- [Task statement] Could you copy exactly the lines below, beginning at the line with "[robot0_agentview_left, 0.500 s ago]" and stopping after the line with "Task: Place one", with no pictures?

- [Available data]
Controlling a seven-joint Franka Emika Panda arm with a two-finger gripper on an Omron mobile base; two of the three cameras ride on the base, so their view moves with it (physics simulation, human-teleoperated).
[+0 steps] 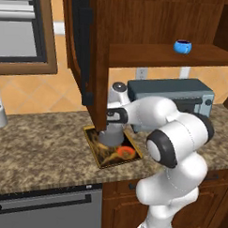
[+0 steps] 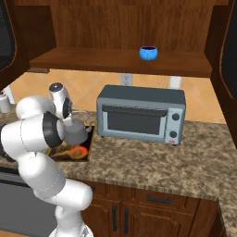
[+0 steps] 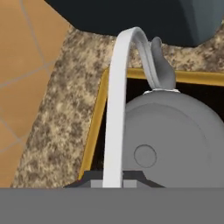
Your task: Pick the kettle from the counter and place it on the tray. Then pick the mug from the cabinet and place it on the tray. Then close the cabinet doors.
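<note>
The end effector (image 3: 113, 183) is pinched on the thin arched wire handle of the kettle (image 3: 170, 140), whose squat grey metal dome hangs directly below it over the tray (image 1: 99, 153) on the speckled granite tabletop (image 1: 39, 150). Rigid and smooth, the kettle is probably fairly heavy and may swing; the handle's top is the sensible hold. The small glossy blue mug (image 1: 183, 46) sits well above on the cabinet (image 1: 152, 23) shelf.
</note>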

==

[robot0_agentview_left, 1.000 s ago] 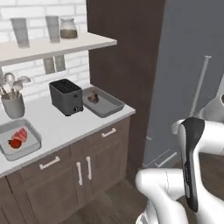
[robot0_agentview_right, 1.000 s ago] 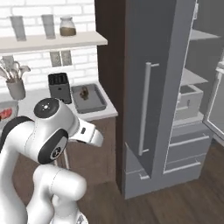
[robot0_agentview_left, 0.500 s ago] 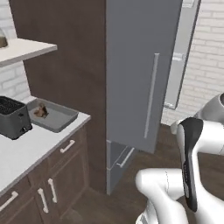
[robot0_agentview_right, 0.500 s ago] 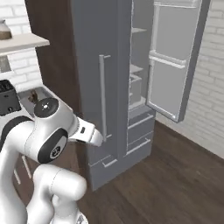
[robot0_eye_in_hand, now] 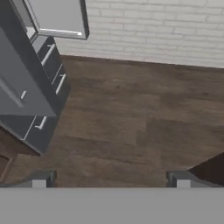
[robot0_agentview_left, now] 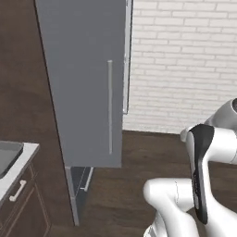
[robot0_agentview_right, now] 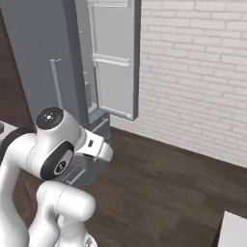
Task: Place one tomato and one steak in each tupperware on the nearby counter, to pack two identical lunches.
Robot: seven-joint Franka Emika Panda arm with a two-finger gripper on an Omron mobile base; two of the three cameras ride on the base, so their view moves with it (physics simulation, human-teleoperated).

- [Response]
[robot0_agentview_left, 0.500 s ago] 
[robot0_agentview_right, 0.500 s ago] 
[robot0_eye_in_hand, now] 
[robot0_agentview_left, now] 
[robot0_agentview_right, now] 
Task: Place one tomato and one steak in each tupperware on the nearby counter, to pack two identical lunches.

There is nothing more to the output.